Metadata-Driven Architecture¶
Documentation as Execution Input¶
Ingestia is built on a simple but transformative idea:
Metadata does not describe the system. Metadata drives the system.
Instead of spreading structural definitions across notebooks, pipelines, and implicit conventions, Ingestia centralizes execution parameters inside explicit dictionaries.
These dictionaries are not passive documentation artifacts.
They are consumed directly by the ingestion engine.
Catalog, Schema, and Layering¶
Ingestia assumes a single catalog at the platform level.
Within that catalog, schemas are defined by combining:
<layer>_<domain>
Examples:
raw_salestransformation_salesserving_sales
The layer comes first because lifecycle responsibility precedes business domain.
This structure enforces architectural clarity at the metadata level.
Table-Centric Dictionary¶
Ingestia does not define generic models.
Each table has its own explicit dictionary.
The dictionary defines how this table behaves within its layer and domain.
Example: Sellout Data Dictionary¶
Below is a simplified example of a dictionary used for a table in the schema.
{
"data_dictionary": {
"<table_name>": {
"table": {
"catalog": "main",
"schema": "<layer>_<domain>",
"domain": "<domain>",
"container": "raw | transformation | serving",
"description": "<table description>",
"purpose": "raw | standardized | conformed | serving",
"write_mode": "append | overwrite | merge",
"merge_schema": true,
"table_properties": {
"delta.autoOptimize.optimizeWrite": "true",
"delta.enableChangeDataFeed": "true"
}
},
"columns": {
"<source_column_name>": {
"target_column": "<target_column_name>",
"data_type": "string | int | bigint | decimal(18,2) | date | timestamp | boolean",
"nullable": true,
"transform_expr": "<spark_sql_expression_optional>",
"key": false,
"partition": false,
"z_order": false,
"delta_column": false
}
},
"quality_rules": {
"<rule_name>": {
"type": "expression | not_null | in_list | regex | range | custom",
"active": true,
"severity": "ERROR | WARN | QUARANTINE | SKIP",
"expr": "<spark_sql_boolean_expression_optional>",
"params": {}
}
},
"constraints": {
"<constraint_name>": {
"type": "primary_key | foreign_key | unique | check",
"active": true,
"severity": "ERROR | WARN | QUARANTINE | SKIP",
"columns": ["<col1>", "<col2>"],
"reference": {
"catalog": "main",
"schema": "<ref_schema>",
"table": "<ref_table>",
"columns": ["<ref_col1>"]
},
"check_expr": "<spark_sql_boolean_expression_optional>"
}
}
}
}
}
Separation of Concerns¶
The metadata model separates concerns inside a single, structured dictionary:
- Structural definition (
columns, types, nullability) - Execution behavior (
write_mode, partitioning, table properties) - Data quality validation (
quality_rules) - Integrity enforcement (
constraints) - Lifecycle responsibility (
container) - Business alignment (
domain)
Each concern is explicit, declarative, and versionable.

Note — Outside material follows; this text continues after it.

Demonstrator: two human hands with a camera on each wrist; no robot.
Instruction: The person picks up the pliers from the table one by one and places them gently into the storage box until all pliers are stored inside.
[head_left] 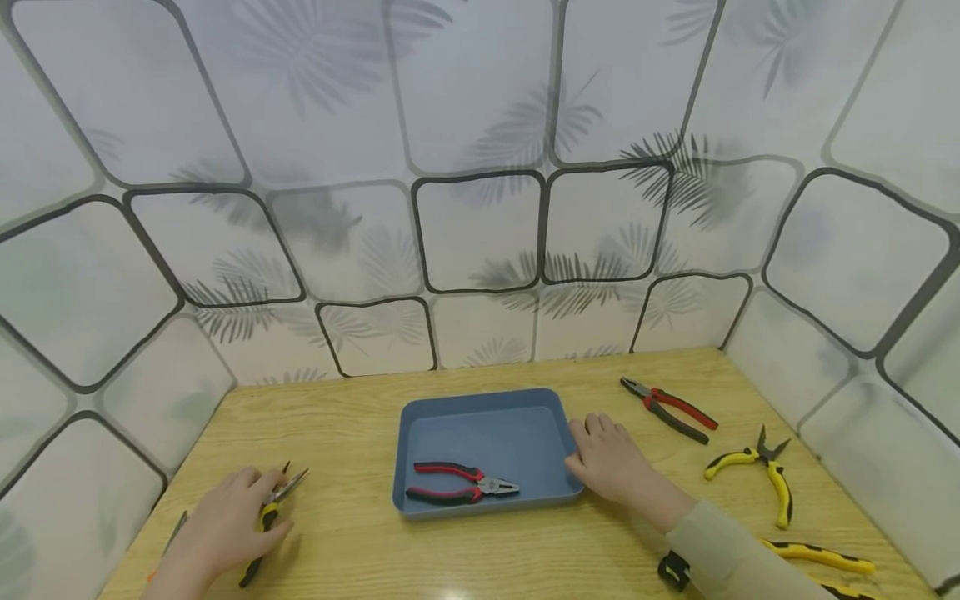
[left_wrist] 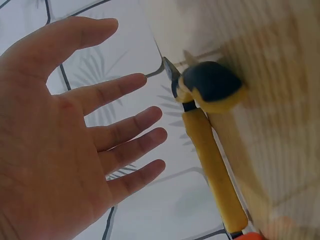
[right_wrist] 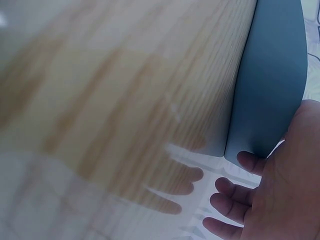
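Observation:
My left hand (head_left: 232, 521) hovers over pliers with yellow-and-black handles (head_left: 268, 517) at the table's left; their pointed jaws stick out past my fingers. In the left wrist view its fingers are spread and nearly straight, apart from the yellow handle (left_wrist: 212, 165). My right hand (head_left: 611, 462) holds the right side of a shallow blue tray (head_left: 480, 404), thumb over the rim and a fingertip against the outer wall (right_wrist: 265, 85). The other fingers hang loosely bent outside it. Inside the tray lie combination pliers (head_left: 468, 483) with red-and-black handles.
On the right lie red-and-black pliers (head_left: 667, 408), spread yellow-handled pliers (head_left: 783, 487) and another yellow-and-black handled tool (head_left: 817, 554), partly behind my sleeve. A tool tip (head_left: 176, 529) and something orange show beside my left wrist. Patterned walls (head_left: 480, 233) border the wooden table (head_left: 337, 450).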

No execution logic is hard-coded.
The ingestion engine consumes this dictionary and applies behavior deterministically.
Why This Matters¶
Without a metadata-driven approach:
- Schema evolution becomes inconsistent.
- Naming conventions drift.
- Integrity rules are optional.
- Reproducibility depends on individual developers.
- Governance lives outside execution.
With a metadata-driven model:
- Standards are enforced.
- Behavior is deterministic.
- Architecture becomes executable.
- Delivery speed increases without sacrificing control.
Metadata becomes the contract between architecture and execution.
That contract is what makes Ingestia scalable.